Sungguh suatu tindakan yang tak kepalang tanggung dari
pemerintah untuk main ambil-alih perusahaan bis swasta, sedang
PPD-nya sendiri tidak karuan. Dengan usia kendaraan yang umumnya
di atas 5 tahun dan biaya eksploitasi yang semakin meningkat
setelah naiknya harga BBM, sulitlah dibayangkan bagaimana mereka
bisa menutup kebutuhannya dengan tarip penumpang yang bertahan
Rp 50 jauh dekat. Sebuah sumber di Departemen Perhubungan
kuatir, keadaan dalam tubuh PPD itu sudah matang untuk
diserahkan kepada Badan Urusan Piutang Negara (BUPN). Artinya,
"perusahaan itu sudah harus berkemas-kemas untuk suatu saat
melelang kekayaannya," kata sumber itu.
Tidak begitu jelas apakah pemerintah akan membentuk tim
menejemen yang lain untuk mengasuh PPD yang tidak sehat itu.
Tapi di luaran orang sudah bertanya-tanya: Apa jadinya dengan ke
8 perusahaan yang kini diurus para menejer pemerintah itu?
Sampai sekarang tampaknya baik-baik saja.
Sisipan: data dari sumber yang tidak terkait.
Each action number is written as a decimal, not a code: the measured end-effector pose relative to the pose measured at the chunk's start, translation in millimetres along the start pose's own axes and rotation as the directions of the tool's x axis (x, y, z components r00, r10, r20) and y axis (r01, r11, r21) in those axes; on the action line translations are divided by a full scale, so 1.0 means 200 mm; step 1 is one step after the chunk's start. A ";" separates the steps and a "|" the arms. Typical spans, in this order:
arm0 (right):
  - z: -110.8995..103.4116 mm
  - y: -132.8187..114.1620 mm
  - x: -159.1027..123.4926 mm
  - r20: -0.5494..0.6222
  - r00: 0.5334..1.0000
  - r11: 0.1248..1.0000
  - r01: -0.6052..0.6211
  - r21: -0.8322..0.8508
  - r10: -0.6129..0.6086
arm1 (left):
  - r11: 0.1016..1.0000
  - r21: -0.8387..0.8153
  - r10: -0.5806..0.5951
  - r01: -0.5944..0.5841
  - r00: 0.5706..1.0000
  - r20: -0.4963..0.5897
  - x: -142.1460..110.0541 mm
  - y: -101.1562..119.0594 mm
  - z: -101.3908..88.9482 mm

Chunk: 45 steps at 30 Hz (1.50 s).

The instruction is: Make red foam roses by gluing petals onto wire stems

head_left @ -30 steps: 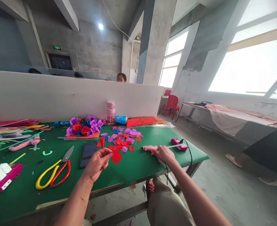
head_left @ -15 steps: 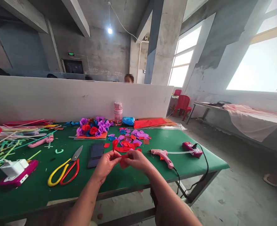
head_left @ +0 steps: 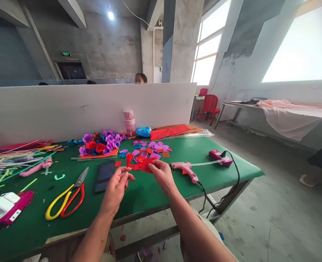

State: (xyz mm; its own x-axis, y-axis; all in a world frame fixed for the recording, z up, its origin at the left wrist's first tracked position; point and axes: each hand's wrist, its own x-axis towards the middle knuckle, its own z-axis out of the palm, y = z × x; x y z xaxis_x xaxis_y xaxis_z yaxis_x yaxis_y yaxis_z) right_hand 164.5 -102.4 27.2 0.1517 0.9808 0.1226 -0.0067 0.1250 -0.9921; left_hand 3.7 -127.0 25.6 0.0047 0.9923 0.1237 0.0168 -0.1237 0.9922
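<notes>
Between the fingers of my left hand (head_left: 119, 182) stands a small rolled red flower bud (head_left: 129, 160), its wide end up. My right hand (head_left: 163, 174) pinches a flat red petal (head_left: 146, 166) between thumb and fingers. The two hands are a little apart, above the near side of the green table. Behind them lie loose purple, red and blue petals (head_left: 158, 146). Just right of my right hand rests a pink glue gun (head_left: 187, 170) with a clear glue stick sticking out of its back.
Yellow-and-red handled scissors (head_left: 68, 194) and a dark phone-like slab (head_left: 104, 176) lie to the left. Finished flowers (head_left: 103, 143) are piled behind, near a pink bottle (head_left: 129, 123). Power strips (head_left: 221, 158) sit at both sides; a cord hangs over the front edge. A white partition (head_left: 54, 109) stands behind.
My hands have moved apart: the right has drawn the red petal up and away from the left. The left fingers have loosened somewhat around the bud. The view has shifted right and down.
</notes>
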 end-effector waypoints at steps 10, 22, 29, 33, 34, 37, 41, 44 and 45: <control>-0.02 -0.01 0.00 -0.030 0.997 0.992 0.071 -0.106 -0.074 | 0.957 -0.256 -0.137 0.136 0.990 0.013 0.01 -0.01 0.05; -0.04 -0.01 -0.02 -0.019 0.987 0.962 0.154 -0.226 -0.162 | 0.936 -0.262 -0.231 0.235 0.972 0.046 0.00 -0.05 0.08; -0.03 0.02 -0.03 0.009 0.987 0.966 0.157 -0.207 -0.159 | 0.921 -0.288 -0.253 0.263 0.965 0.074 -0.01 -0.06 0.10; -0.01 0.03 -0.02 -0.026 0.992 0.980 0.120 -0.160 -0.125 | 0.918 -0.293 -0.254 0.267 0.964 0.081 -0.01 -0.07 0.12; -0.01 0.04 -0.02 -0.029 0.994 0.985 0.101 -0.140 -0.106 | 0.920 -0.292 -0.251 0.263 0.965 0.078 -0.02 -0.07 0.12; 0.00 0.05 -0.01 -0.024 0.998 0.995 0.063 -0.072 -0.065 | 0.929 -0.278 -0.240 0.247 0.969 0.057 -0.02 -0.08 0.14; 0.00 0.07 0.00 -0.008 0.999 0.998 0.053 -0.026 -0.053 | 0.939 -0.263 -0.226 0.224 0.974 0.024 -0.02 -0.08 0.16; 0.00 0.07 -0.01 0.016 0.999 0.998 0.049 -0.044 -0.049 | 0.945 -0.259 -0.202 0.198 0.979 0.015 -0.02 -0.09 0.17; 0.00 0.06 -0.01 0.024 0.998 0.997 0.052 -0.056 -0.051 | 0.948 -0.255 -0.192 0.189 0.981 0.014 -0.02 -0.09 0.17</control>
State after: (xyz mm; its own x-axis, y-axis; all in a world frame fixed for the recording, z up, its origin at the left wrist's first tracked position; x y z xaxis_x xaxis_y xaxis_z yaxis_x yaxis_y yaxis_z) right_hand 164.8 -103.0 14.9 0.1278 0.9765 0.1733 0.0567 0.1673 -0.9843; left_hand 36.4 -128.0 6.7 0.0157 0.9975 -0.0692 -0.2384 0.0709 0.9686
Pelan-pelan jumlah
kendaraan yang dioperasikan sudah mulai bertambah, antara 8-10
buah.
Mereka juga kerja keras sampai malam. Di kantor Sukotjo, di Jl.
Jenderal Sudirman depan kantor KONI, lampu kamarnya selalu
menyala sampai lewat tengah malam. Lewat jam itu ada piket,
sehingga praktis kantor yang kini mengeluarkan karcis bis itu,
buka 2 jam.
Mudah-mudahan lampu itu akan menyala terus. Tapi seandainya
tidak sebanyak itu bis yang diambil-alih, pasti kerja tim tak
akan seletih sekarang. Melihat posisi hutang beberapa
perusahaan bis yang diambil-alih itu masih dalam batas-batas
yang masuk akal, mengapa jadi pemerintah sampai menempuh
tindakan yang sedrastis itu. Suatu tindakan yang oleh beberapa
pengamat dianggap sebagai "tak menguntungkan swasta." Jawabnya
barangkali pada keterangan Gubernur DKI Jaya Tjokropranolo di
depan DPRD DKI pekan lalu. Penciutan itu "dikaitkan dengan
kebijaksanaan pemerintah pusat, bahwa sebaiknya jumlah
perusahaan bis kota hanya empat saja, terdiri dari swasta dan
pemerintah."
Bukan mustahil kalau pemerintah nanti juga meminta agar 4
perusahaan bis swasta yang luput dari pengambilalihan itu untuk
melakukan merger. Tapi, seperti kata Direktur PT Mayasari
Soetisna, "kalau pemerintah punya mau itu memang susah ditolak."